* [What you need to do]:
Among the entries below, tally each line where the word "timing" appears and state only the total.

* [Data for processing]:
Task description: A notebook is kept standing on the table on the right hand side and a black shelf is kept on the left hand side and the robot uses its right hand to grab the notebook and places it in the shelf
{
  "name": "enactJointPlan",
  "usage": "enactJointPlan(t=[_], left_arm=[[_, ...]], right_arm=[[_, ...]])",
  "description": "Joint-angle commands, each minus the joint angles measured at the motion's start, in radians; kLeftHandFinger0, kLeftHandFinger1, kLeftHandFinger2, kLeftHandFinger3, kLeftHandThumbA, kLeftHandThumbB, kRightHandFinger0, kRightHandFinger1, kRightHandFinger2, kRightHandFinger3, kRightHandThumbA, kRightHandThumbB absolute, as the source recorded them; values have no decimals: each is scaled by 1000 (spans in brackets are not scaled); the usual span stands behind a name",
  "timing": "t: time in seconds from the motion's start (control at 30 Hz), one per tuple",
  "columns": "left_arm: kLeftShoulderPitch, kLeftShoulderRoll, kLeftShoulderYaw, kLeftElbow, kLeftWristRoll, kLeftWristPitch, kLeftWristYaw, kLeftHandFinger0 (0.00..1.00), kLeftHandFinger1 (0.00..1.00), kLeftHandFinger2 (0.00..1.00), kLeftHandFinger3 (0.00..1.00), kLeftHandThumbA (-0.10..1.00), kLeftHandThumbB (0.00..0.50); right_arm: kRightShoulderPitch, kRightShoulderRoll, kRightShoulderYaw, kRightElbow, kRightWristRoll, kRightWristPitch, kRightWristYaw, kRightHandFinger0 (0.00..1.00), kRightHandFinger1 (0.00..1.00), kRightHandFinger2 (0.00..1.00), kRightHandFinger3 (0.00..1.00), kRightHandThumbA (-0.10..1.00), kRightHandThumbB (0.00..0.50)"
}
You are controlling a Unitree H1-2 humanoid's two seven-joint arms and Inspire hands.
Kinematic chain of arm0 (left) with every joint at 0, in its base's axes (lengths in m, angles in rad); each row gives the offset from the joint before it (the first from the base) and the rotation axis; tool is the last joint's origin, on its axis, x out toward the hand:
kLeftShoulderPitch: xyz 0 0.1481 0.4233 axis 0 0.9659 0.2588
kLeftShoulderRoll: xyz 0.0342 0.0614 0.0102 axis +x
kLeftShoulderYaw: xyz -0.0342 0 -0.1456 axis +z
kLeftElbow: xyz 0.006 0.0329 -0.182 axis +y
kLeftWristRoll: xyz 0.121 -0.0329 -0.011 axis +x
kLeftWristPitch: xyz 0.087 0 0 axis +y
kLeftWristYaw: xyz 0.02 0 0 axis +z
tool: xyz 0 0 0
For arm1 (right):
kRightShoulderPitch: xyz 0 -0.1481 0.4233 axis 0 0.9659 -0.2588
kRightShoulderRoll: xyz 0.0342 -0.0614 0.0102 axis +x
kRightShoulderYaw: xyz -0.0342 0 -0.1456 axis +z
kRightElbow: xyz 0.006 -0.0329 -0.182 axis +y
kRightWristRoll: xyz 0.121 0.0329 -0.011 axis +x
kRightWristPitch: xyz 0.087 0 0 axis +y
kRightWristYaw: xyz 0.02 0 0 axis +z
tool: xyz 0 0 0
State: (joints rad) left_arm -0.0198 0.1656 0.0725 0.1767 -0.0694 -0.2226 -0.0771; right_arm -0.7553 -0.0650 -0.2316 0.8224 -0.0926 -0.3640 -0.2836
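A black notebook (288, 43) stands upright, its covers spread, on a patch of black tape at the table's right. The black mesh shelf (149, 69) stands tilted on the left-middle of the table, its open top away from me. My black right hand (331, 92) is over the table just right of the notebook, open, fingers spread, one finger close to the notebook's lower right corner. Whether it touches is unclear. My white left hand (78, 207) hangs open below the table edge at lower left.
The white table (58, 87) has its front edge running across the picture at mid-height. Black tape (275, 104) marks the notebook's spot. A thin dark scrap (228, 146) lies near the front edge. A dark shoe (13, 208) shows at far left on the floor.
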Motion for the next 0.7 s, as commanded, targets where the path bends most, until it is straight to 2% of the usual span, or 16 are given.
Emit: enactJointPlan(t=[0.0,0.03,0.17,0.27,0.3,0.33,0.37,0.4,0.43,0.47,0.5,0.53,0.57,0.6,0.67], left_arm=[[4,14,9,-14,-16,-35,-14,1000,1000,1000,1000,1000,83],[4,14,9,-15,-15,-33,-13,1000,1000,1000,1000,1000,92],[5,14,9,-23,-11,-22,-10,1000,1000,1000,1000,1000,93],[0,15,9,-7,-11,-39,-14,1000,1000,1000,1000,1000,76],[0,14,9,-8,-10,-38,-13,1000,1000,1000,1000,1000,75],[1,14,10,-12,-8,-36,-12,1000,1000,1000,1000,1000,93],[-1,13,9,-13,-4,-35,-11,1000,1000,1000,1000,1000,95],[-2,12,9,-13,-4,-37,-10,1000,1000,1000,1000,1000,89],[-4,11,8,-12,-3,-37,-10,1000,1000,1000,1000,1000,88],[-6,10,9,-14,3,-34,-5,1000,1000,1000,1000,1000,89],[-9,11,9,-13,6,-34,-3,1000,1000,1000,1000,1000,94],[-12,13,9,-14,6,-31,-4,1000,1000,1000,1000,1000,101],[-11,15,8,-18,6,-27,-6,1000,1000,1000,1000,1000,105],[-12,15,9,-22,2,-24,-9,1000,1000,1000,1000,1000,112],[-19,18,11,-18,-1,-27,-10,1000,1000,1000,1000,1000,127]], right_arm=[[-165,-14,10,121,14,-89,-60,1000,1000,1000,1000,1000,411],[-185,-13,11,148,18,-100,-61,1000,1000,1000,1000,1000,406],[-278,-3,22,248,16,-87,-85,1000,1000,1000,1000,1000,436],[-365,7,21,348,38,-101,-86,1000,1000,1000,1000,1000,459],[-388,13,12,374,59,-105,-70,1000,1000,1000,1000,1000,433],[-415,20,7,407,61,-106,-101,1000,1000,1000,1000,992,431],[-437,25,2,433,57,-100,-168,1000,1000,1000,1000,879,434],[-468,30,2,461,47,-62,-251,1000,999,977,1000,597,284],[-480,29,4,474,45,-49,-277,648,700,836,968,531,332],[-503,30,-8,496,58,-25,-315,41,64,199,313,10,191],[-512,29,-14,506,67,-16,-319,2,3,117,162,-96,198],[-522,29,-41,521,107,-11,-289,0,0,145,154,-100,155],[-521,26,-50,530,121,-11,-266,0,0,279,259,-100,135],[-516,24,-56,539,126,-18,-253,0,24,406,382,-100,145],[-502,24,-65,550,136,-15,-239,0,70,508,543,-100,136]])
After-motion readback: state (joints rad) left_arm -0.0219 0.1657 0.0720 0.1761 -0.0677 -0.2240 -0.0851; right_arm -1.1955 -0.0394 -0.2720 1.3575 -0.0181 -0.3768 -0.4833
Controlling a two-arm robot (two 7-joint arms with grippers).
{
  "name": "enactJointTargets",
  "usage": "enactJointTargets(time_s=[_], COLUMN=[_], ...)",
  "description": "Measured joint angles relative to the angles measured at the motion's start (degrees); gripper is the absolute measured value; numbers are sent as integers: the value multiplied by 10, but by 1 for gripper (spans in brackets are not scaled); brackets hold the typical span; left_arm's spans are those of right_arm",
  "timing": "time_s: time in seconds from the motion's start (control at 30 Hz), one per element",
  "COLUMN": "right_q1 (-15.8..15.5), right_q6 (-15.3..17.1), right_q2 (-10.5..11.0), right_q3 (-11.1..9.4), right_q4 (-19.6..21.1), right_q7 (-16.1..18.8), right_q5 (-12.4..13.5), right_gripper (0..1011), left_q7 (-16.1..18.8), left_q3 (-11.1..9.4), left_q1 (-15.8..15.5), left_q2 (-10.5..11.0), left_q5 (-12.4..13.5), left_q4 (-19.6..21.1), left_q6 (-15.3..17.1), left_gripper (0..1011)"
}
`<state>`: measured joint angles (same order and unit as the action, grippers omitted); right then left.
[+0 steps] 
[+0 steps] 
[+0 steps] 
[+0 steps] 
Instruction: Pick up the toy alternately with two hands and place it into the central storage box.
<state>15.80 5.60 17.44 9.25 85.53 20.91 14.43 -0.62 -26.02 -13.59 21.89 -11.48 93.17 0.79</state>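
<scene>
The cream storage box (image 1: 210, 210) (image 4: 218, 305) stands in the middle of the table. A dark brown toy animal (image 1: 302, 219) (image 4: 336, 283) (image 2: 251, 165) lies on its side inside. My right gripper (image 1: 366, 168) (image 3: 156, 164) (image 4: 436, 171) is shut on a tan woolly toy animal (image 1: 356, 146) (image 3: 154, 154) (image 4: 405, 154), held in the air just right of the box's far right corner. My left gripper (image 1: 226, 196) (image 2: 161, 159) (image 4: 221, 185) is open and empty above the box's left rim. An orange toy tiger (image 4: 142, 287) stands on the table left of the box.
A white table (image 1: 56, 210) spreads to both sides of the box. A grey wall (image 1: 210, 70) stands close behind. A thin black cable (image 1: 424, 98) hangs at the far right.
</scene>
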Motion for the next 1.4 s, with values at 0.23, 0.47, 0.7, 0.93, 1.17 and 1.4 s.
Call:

* [Task response]:
2